- What the task requires -
Please repeat the data below exactly, with the pictures removed.

=== Section Start ===

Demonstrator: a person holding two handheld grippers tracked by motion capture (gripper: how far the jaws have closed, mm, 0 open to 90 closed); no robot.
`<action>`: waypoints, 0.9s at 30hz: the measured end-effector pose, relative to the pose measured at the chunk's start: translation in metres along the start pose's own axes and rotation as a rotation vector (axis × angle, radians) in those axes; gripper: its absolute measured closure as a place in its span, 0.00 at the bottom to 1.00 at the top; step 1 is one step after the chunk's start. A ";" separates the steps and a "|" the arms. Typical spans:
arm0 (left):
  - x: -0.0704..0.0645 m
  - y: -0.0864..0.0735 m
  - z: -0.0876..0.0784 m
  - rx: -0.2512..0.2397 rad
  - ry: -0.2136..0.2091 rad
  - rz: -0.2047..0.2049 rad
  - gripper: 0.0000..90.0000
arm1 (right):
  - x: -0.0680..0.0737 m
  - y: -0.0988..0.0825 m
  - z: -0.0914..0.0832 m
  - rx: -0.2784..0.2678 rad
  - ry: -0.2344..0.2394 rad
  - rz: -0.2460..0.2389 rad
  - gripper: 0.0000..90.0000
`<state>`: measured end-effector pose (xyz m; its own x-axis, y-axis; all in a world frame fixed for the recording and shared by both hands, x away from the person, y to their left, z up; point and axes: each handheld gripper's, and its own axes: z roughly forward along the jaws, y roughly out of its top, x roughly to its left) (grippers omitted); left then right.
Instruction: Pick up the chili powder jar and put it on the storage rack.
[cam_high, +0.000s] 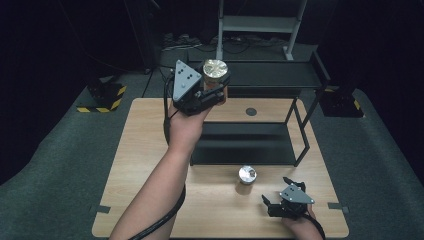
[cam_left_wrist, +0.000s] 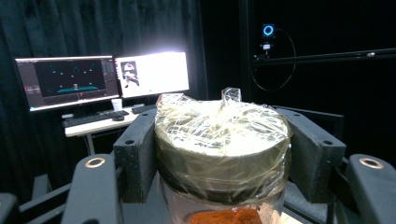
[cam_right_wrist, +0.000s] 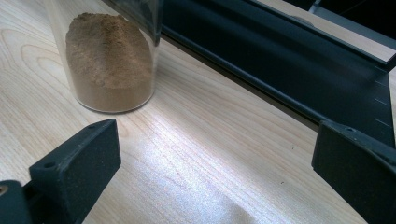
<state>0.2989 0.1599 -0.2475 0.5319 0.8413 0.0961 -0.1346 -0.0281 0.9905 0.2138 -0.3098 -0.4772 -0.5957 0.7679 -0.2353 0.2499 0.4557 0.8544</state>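
High view: the left gripper (cam_high: 212, 95) was raised above the far left part of the table (cam_high: 150, 165), level with the top tier of a black two-tier rack (cam_high: 280, 75). Its jaws pinched a jar (cam_high: 215, 75) capped with crinkled plastic wrap, held upright just left of the rack's upper shelf and clear of it. The person's left forearm (cam_high: 160, 190) reached diagonally across the table from the bottom edge.

A second jar (cam_high: 246, 176) with a shiny lid stood on the table just in front of the rack's lower shelf. The right gripper (cam_high: 282, 197) rested low near the front right edge of the table, beside that jar but apart from it, jaws spread and holding nothing.

Left gripper view: both jaws pressed against the sides of the jar's wrapped cap (cam_left_wrist: 222, 140); reddish-brown powder (cam_left_wrist: 224, 217) showed in the glass below. Two lit monitors (cam_left_wrist: 107, 79) stood on a desk in the dark background.

Right gripper view: the spread jaws framed bare wood; the second jar (cam_right_wrist: 109, 60), holding tan powder, stood ahead and to the left, next to the rack's lower shelf (cam_right_wrist: 280, 65).
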 end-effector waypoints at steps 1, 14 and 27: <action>0.000 0.001 0.002 0.001 0.003 0.002 0.38 | 0.000 0.000 0.000 0.001 0.000 0.001 0.00; 0.006 0.003 0.022 0.018 0.036 -0.002 0.38 | -0.001 -0.001 0.000 -0.003 0.003 0.008 0.00; 0.010 0.005 0.044 0.024 0.064 -0.013 0.38 | -0.002 -0.002 -0.001 -0.010 0.006 0.013 0.00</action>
<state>0.3404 0.1449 -0.2372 0.4791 0.8744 0.0772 -0.1077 -0.0287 0.9938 0.2139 -0.3131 -0.4779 -0.5971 0.7711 -0.2211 0.2503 0.4409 0.8620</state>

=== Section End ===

- Answer for this exercise -
Demonstrator: a person holding two handheld grippers tracked by motion capture (gripper: how far the jaws have closed, mm, 0 open to 90 closed); no robot.
`<action>`: waypoints, 0.9s at 30hz: the measured end-effector pose, relative to the pose measured at the chunk's start: translation in metres along the start pose's own axes and rotation as a rotation vector (axis × angle, radians) in those axes; gripper: its absolute measured closure as a place in its span, 0.00 at the bottom to 1.00 at the top; step 1 is one step after the chunk's start. A ";" separates the steps and a "|" the arms. Typical spans:
arm0 (left):
  - x: -0.0704..0.0645 m
  - y: -0.0864..0.0735 m
  - z: -0.0876..0.0784 m
  - rx: -0.2512..0.2397 rad
  - ry: -0.2136..0.2091 rad
  - rz: -0.2047..0.2049 rad
  - gripper: 0.0000..90.0000
arm1 (right):
  - x: -0.0680..0.0737 m
  - y: -0.0988..0.0825 m
  - z: -0.0914..0.0832 m
  - rx: -0.2784..0.2678 rad
  - ry: -0.2344..0.2394 rad
  - rz: -0.2460..0.2389 rad
  - gripper: 0.0000..90.0000
`<state>`: measured end-effector pose (xyz m; its own x-axis, y-axis; all in a world frame fixed for the recording and shared by both hands, x away from the person, y to their left, z up; point and axes: each handheld gripper's, and its own axes: z roughly forward along the jaws, y roughly out of its top, x roughly to its left) (grippers omitted); left then right.
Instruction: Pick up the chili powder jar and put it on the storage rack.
[cam_high, +0.000s] 
[cam_left_wrist, +0.000s] 
[cam_right_wrist, +0.000s] 
<state>0.2989 0.1599 -0.2475 0.5319 0.8413 0.0961 -0.1346 -0.0281 0.9905 0.2138 -0.3098 -0.4772 -0.5957 0.7679 -0.2353 0.2499 0.4557 0.8544</state>
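High view: the left gripper (cam_high: 212, 95) was raised above the far left part of the table (cam_high: 150, 165), level with the top tier of a black two-tier rack (cam_high: 280, 75). Its jaws pinched a jar (cam_high: 215, 75) capped with crinkled plastic wrap, held upright just left of the rack's upper shelf and clear of it. The person's left forearm (cam_high: 160, 190) reached diagonally across the table from the bottom edge.

A second jar (cam_high: 246, 176) with a shiny lid stood on the table just in front of the rack's lower shelf. The right gripper (cam_high: 282, 197) rested low near the front right edge of the table, beside that jar but apart from it, jaws spread and holding nothing.

Left gripper view: both jaws pressed against the sides of the jar's wrapped cap (cam_left_wrist: 222, 140); reddish-brown powder (cam_left_wrist: 224, 217) showed in the glass below. Two lit monitors (cam_left_wrist: 107, 79) stood on a desk in the dark background.

Right gripper view: the spread jaws framed bare wood; the second jar (cam_right_wrist: 109, 60), holding tan powder, stood ahead and to the left, next to the rack's lower shelf (cam_right_wrist: 280, 65).
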 end-effector waypoints at steps 1, 14 and 27: <action>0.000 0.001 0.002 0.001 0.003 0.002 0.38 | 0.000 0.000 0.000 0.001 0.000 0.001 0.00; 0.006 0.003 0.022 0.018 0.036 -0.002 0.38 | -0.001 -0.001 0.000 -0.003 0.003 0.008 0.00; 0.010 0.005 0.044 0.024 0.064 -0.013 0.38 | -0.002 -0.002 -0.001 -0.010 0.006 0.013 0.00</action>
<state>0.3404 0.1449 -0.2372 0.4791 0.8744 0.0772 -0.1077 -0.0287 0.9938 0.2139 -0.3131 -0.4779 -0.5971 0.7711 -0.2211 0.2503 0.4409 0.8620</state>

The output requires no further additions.